- _PROBLEM TO SOLVE_
The lines to be extracted run from the start of the listing through the line containing "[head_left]"; copy them exactly and nothing else.

- _EXERCISE INPUT_

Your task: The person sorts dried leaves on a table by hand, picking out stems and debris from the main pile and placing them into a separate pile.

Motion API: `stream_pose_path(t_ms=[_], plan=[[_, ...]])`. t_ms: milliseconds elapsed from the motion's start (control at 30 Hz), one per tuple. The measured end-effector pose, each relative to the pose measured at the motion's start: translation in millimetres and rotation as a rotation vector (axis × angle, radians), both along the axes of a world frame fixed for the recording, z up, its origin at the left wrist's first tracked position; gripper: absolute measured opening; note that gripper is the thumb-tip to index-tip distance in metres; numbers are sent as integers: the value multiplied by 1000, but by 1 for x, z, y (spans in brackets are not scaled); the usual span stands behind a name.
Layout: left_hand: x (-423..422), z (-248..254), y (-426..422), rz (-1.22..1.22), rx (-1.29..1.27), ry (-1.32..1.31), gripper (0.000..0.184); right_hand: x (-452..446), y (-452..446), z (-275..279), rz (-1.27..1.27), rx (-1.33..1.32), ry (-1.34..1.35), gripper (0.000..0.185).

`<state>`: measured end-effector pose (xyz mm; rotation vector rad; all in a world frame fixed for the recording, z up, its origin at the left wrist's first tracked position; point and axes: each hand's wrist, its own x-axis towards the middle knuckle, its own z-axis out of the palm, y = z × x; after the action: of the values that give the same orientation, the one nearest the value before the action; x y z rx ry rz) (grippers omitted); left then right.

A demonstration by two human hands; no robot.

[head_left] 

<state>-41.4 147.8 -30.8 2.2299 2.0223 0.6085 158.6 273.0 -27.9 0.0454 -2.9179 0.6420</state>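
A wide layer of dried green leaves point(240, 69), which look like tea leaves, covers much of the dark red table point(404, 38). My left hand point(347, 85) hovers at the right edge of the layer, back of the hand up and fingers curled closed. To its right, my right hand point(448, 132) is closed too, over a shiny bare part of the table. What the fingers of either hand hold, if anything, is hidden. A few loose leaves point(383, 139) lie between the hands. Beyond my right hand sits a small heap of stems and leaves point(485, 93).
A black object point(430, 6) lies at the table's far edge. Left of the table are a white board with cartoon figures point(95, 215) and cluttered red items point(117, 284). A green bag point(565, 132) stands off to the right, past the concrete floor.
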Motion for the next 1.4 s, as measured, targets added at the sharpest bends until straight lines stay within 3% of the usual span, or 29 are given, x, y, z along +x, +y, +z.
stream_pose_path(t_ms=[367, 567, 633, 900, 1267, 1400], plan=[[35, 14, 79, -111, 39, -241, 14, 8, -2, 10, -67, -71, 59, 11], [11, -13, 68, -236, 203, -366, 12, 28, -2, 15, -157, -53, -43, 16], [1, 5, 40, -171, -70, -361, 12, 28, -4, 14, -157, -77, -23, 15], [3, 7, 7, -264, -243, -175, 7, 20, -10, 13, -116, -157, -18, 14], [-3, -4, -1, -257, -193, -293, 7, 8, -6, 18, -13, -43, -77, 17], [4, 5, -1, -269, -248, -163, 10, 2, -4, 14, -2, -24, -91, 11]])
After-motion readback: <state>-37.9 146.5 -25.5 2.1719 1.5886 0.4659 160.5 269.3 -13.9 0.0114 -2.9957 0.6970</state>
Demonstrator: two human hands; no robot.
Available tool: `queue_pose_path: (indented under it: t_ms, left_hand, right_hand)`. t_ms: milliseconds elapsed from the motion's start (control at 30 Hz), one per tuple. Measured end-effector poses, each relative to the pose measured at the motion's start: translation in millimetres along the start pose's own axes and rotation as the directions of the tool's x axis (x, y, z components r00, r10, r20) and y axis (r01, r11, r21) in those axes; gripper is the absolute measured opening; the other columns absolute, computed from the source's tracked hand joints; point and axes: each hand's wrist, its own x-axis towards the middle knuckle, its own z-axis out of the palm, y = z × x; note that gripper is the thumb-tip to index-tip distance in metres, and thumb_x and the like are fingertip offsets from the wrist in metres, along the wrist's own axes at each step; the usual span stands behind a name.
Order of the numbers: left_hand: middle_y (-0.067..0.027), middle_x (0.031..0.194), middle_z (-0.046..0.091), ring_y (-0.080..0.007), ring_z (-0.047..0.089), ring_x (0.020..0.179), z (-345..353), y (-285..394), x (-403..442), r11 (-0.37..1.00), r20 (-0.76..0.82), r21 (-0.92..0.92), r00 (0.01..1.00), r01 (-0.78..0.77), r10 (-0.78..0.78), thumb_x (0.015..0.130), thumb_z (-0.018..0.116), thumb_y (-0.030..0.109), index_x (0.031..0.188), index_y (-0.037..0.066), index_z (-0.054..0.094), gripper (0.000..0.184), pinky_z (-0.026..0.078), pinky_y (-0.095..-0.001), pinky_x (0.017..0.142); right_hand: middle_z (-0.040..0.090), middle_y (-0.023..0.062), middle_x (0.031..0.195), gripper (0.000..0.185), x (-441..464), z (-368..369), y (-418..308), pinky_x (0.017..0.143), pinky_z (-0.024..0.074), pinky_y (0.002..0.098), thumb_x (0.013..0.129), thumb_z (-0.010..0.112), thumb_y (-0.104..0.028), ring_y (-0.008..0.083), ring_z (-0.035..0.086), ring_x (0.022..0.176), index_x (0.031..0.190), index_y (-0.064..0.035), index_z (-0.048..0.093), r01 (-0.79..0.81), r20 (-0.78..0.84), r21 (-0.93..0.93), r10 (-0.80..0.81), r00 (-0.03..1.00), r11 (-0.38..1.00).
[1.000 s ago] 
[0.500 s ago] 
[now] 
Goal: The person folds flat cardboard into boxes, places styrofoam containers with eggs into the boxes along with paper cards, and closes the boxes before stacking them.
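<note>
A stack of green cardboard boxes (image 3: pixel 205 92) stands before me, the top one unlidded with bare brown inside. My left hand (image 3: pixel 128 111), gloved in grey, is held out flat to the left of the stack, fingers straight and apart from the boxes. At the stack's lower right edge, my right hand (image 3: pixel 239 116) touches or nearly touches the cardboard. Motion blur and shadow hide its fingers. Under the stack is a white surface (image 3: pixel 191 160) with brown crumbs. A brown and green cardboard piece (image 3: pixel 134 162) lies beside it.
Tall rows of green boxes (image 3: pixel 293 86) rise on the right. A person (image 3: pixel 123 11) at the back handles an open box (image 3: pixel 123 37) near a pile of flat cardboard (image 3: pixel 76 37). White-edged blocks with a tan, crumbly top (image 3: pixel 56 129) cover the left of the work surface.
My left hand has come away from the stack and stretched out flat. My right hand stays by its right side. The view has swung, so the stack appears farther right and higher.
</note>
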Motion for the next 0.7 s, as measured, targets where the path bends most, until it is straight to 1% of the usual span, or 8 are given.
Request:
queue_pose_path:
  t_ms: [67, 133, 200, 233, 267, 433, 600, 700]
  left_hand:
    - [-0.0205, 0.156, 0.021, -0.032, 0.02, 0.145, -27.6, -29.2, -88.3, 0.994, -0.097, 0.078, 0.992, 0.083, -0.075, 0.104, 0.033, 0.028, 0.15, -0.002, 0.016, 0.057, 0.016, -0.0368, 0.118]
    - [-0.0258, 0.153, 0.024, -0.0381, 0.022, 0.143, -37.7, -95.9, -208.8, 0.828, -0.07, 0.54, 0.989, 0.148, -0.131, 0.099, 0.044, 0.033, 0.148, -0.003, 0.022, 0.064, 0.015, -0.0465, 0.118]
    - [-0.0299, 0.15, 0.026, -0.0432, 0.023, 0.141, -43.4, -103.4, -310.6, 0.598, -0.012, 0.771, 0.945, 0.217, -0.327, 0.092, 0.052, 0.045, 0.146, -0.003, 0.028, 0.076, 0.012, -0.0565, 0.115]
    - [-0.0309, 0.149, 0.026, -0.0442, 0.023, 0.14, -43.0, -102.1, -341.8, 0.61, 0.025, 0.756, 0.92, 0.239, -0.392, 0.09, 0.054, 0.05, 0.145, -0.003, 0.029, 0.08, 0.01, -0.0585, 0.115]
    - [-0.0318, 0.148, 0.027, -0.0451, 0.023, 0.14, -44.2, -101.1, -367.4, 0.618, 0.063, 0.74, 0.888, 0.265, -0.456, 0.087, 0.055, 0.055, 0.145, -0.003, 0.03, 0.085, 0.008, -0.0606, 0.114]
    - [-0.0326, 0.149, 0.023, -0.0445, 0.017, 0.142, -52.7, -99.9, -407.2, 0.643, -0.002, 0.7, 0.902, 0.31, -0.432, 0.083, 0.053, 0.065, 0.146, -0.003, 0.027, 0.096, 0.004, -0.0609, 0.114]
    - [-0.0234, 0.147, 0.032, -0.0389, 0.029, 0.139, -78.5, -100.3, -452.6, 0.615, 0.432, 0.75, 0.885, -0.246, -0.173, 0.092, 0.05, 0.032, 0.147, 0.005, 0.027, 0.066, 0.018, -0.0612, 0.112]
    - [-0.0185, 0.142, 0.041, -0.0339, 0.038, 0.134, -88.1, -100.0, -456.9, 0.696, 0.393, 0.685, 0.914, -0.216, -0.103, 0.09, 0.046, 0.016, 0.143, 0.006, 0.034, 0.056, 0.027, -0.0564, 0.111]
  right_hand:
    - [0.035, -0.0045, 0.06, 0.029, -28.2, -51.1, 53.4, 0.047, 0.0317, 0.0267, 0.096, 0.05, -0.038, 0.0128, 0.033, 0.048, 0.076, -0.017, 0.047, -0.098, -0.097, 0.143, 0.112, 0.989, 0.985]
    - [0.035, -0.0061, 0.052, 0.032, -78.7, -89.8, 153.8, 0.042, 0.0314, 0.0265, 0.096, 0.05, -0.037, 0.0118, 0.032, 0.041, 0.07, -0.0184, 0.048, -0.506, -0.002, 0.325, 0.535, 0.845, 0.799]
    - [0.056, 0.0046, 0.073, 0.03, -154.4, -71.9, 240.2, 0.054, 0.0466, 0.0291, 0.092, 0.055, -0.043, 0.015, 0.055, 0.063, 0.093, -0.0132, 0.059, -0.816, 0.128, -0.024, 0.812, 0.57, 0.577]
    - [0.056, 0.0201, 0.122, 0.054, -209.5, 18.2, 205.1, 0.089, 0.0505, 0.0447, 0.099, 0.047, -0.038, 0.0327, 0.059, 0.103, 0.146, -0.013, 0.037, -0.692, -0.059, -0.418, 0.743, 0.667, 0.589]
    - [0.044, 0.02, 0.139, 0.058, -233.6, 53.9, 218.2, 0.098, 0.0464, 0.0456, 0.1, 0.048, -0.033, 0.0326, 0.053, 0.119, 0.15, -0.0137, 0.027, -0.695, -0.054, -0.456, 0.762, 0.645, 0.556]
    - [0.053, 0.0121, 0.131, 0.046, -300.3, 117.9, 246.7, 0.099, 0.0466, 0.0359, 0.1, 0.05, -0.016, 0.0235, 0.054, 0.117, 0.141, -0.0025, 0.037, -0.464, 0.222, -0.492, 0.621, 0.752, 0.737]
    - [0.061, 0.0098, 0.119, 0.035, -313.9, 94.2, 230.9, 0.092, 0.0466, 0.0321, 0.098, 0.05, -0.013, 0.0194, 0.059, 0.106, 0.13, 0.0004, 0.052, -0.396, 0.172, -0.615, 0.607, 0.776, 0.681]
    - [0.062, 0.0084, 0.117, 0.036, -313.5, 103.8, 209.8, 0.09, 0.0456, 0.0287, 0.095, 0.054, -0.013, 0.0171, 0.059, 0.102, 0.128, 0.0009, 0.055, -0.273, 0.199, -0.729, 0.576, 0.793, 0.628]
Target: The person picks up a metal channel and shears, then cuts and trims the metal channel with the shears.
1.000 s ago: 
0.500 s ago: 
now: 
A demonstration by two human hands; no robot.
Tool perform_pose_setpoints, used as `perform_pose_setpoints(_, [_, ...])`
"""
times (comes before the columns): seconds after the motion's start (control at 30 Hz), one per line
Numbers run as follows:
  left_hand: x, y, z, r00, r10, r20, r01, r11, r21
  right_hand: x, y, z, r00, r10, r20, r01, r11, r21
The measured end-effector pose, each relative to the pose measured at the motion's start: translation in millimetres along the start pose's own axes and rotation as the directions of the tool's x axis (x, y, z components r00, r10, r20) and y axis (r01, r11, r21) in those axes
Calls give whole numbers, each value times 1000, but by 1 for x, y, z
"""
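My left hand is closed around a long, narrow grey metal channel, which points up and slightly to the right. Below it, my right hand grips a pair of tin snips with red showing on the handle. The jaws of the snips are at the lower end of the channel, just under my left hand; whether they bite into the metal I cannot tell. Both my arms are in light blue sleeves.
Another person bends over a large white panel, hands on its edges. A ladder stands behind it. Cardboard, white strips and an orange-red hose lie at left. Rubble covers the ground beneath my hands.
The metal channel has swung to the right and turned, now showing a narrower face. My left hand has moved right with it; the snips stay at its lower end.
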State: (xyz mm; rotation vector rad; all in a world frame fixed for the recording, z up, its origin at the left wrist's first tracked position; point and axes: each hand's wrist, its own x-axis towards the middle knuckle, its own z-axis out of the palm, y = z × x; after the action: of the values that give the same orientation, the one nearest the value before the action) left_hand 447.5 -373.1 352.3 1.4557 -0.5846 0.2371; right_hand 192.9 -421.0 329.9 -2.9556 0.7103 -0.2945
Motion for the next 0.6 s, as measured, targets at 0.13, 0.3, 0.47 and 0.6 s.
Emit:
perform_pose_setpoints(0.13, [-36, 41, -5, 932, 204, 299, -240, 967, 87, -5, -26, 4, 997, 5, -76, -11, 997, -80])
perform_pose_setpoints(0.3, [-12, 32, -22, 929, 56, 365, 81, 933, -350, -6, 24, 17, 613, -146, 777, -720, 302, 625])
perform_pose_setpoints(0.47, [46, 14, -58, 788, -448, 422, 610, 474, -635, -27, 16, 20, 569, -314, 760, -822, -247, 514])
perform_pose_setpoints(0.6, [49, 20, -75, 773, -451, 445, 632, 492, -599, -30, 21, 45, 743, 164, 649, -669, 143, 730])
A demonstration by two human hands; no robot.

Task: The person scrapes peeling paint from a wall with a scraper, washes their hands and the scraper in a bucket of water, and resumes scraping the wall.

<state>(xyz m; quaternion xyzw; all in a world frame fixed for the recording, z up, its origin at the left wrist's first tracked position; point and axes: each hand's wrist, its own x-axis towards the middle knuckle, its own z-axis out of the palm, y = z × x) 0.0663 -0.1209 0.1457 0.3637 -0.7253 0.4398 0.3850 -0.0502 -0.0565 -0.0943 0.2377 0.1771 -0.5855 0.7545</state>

- _RESPONSE FOR THIS EXERCISE_
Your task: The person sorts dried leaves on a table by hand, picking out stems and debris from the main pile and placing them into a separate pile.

Motion API: `stream_pose_path(t_ms=[_], plan=[[_, ...]])`. t_ms: milliseconds elapsed from the motion's start (control at 30 Hz), one per tuple. The measured end-effector pose, each relative to the pose measured at the motion's start: translation in millimetres and rotation as a rotation vector (axis × angle, radians), both along the axes of a world frame fixed for the recording, z up, its origin at the left wrist's first tracked position; gripper: absolute measured opening; note that gripper is the thumb-tip to index-tip distance in metres; numbers are sent as integers: the value multiplied by 1000, but by 1 for x, z, y (spans in brackets are not scaled); the usual span stands behind a name.
Layout: left_hand: x (-423..422), z (-248..254), y (-426..422), rz (-1.22..1.22), rx (-1.29..1.27), ry (-1.32..1.31), gripper (0.000..0.184); right_hand: x (-452..446), y (-452..446), z (-275..279), rz (-1.27..1.27), rx (-1.33..1.32), ry (-1.34..1.35), gripper (0.000..0.185).

`<state>`: measured end-effector pose (xyz mm; rotation vector rad; all in a world frame fixed for the recording, z up, its origin at the left wrist's first tracked position; point and axes: each hand's wrist, its own x-axis towards the middle knuckle, its own z-axis out of the palm, y = z × x; after the action: of the values that give the same orientation, the one nearest the value before the action; x y z rx ry rz) (grippers omitted); left then right.

A demonstration by two human hands; no robot.

[head_left] 

No additional answer is expected.